● Assigned task
From the first line to the last, copy the data exactly and drop the pictures.

● Dataset content
◆ ◆ ◆ ◆ ◆
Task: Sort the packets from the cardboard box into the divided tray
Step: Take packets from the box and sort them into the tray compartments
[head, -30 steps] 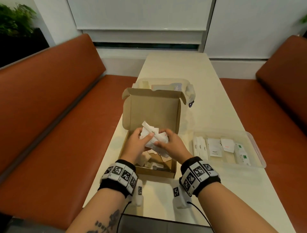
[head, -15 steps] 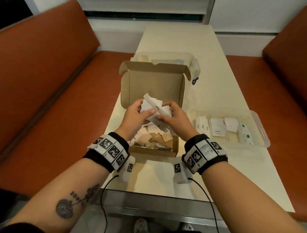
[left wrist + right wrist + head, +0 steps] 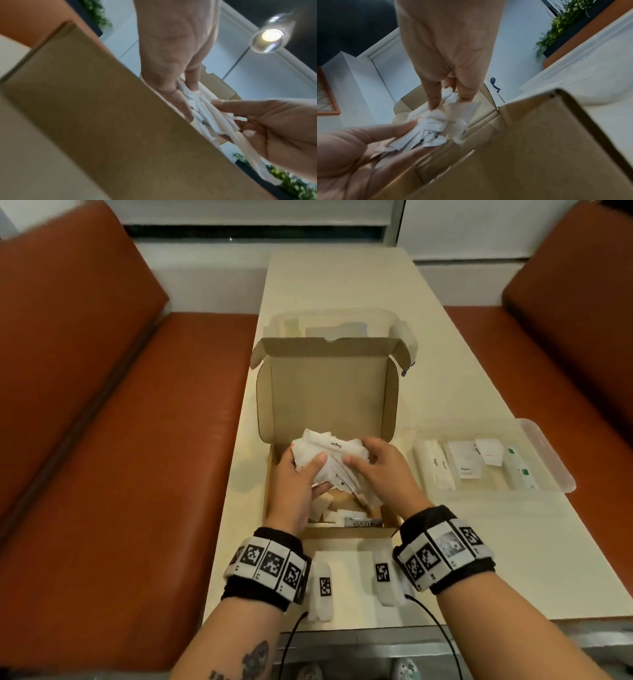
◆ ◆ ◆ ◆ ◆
● Answer to the exercise
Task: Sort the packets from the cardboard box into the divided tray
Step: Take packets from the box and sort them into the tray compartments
[head, -30 steps] 
[head, -15 steps] 
[left wrist + right wrist + head, +0 steps] 

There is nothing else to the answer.